Material provided Block Start

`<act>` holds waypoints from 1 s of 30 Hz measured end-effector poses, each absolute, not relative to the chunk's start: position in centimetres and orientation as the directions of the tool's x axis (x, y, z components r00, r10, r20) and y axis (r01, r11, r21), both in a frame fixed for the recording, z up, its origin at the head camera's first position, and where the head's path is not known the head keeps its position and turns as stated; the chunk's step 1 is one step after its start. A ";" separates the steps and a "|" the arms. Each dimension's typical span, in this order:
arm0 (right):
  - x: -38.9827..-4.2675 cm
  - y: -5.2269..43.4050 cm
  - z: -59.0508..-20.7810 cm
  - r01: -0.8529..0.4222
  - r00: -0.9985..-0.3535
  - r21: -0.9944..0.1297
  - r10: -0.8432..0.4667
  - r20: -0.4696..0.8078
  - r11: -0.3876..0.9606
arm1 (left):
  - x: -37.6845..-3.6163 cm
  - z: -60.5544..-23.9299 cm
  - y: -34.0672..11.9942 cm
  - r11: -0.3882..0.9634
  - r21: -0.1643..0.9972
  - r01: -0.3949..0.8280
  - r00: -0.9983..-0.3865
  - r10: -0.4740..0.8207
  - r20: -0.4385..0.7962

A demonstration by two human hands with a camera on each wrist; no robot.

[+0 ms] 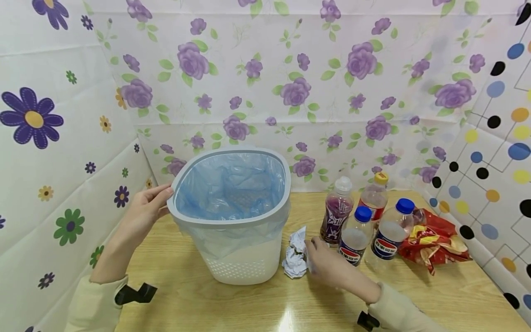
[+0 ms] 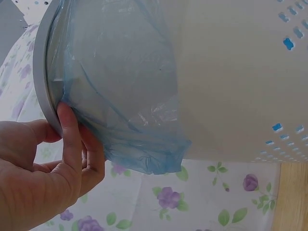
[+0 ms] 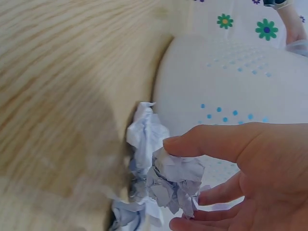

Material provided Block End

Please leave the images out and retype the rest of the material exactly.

`<act>` holds waypoints from 1 s of 30 Hz measured end-effector poses, each absolute, not relative to the chunk's start: position in centimetres and orientation as the directions of the tool's x axis (x, y, z components r00, r10, r20) and y axis (r01, r11, r21), both in a frame fixed for the recording, z up, its origin at the head camera's first position, and where the head's path is not known the head keeps its position and turns as stated; the chunk's step 1 is one step after its start. A ";" separates the steps and a "|" the arms. Each dimension's typical span, in this order:
arm0 (right):
  - x: -38.9827..-4.2675 cm
  - y: -5.2269..43.4050 cm
  - z: -59.0508..-20.7810 cm
  - r01: -0.8529..0.4222
  - r00: -0.9985..-0.3535
  - r21: -0.9944..0.1297
  - r10: -0.8432..0.4667
  - r20: -0.4696..0.8078
  - r11: -0.3876..0.9606
arm1 (left):
  - x: -37.6845..-3.6163 cm
  - z: -60.5544..-23.9299 cm
  - y: -34.0672..11.9942 cm
  - r11: -0.3882..0.9634
  - r21: -0.1643..0.9972
  - r01: -0.3949..0.8280
  - r00: -0.9983..-0.3865
  - r10: -0.4740..0.8207
  - r20: -0.4385..0.7962

A demonstration by two human hands with a camera on each wrist; no robot.

[+0 ms] 
[+0 ms] 
[+0 ms] 

The exercise has now been completed.